# IRA account no longer being serviced because I live in NZ



## babalina (Nov 22, 2010)

I am an American, been in NZ for 2 years, don't have residency yet. Got a letter from Fidelity Investments, a US based company, that they will no longer service my account because I live in New Zealand, based on Homeland Security directives. 
I need to move my 401 IRA account somewhere and I don't know what to do....

Thanks


----------



## jsharbuck (Jul 26, 2012)

Hi 
We had a fidelity acct also. We took our 25% tax bite and transferred our funds to New Zealand. Don't know what's going on, but Fidelity was flooded with so many Federal rules and regulations that they made the decision not to service these accounts. What they did not tell you or anyone is that your 401k is not subject to the same restrictions but since they are not allowed to give you advice, they could not inform you of is.
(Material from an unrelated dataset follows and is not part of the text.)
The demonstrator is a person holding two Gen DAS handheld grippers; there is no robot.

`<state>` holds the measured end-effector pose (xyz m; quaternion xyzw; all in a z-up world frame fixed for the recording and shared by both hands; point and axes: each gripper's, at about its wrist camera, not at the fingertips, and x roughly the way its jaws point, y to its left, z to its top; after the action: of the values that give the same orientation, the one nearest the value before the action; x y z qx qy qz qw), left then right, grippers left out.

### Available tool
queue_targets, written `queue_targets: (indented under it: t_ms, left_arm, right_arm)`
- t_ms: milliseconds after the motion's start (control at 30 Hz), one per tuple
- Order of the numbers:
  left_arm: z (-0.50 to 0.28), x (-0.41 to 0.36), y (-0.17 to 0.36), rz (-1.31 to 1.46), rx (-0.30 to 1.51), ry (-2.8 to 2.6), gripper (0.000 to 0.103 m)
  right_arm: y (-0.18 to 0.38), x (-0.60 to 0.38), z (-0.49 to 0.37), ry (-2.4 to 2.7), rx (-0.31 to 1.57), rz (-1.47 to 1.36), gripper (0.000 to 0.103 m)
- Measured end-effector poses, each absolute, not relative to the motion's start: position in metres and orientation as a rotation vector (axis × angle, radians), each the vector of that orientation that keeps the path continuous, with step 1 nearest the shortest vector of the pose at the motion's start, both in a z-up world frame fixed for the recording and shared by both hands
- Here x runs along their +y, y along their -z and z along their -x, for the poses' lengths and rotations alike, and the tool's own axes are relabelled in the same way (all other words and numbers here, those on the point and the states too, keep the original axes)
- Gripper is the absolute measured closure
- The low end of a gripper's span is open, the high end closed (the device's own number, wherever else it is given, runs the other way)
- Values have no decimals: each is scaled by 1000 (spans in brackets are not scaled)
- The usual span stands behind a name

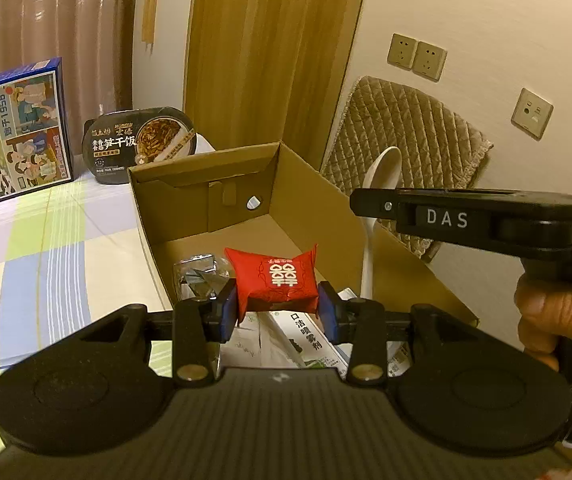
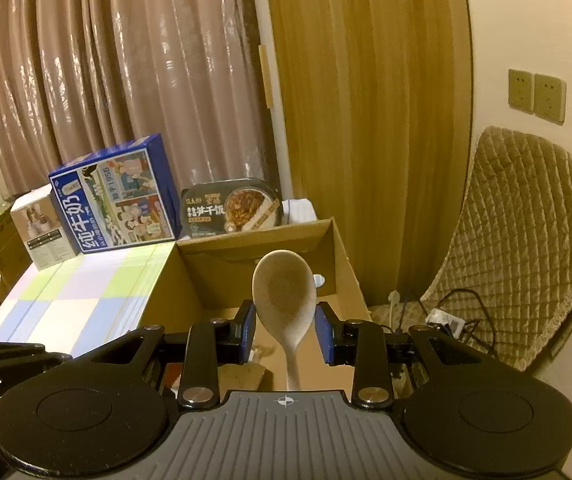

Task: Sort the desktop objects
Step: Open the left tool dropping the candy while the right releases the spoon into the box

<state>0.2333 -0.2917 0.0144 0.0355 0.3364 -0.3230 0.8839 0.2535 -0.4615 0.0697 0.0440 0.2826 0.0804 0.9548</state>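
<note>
Red packet [image 1: 276,280], printed with a white double-happiness sign, gripped between the blue fingers [image 1: 228,312] of the left gripper [image 1: 278,314] above the open cardboard box [image 1: 242,184]. Inside the box: a clear-wrapped item [image 1: 198,276] and a white printed carton [image 1: 306,340]. White spoon [image 2: 284,300], bowl upward, clamped at its neck by the right gripper [image 2: 285,330] over the same box. Blue milk carton [image 2: 114,200] and a black meal tray [image 2: 230,208] stand behind on the checked desk [image 2: 78,300].
</note>
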Motion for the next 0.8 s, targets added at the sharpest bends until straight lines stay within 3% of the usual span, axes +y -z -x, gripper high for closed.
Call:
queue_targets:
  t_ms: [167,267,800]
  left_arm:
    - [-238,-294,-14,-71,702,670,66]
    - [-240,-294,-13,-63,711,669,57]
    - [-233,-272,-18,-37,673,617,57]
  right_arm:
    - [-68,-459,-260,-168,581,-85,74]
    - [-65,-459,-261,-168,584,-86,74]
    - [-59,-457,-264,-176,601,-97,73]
We have no desire to ever return, so transferring our $$ made sense.


----------



## ashsmoen (Jul 18, 2011)

babalina said:


> I am an American, been in NZ for 2 years, don't have residency yet. Got a letter from Fidelity Investments, a US based company, that they will no longer service my account because I live in New Zealand, based on Homeland Security directives.
> I need to move my 401 IRA account somewhere and I don't know what to do....
> 
> Thanks


Hello Babalina,
Was this ever resolved with your IRA account becoming inactive? Mine has been effectively frozen too since I reside in Australia. Trying to figure out what to do now.


----------



## escapedtonz (Apr 6, 2012)

ashsmoen said:


> Hello Babalina,
> Was this ever resolved with your IRA account becoming inactive? Mine has been effectively frozen too since I reside in Australia. Trying to figure out what to do now.


Babalina hasn't been active since July 2013.


----------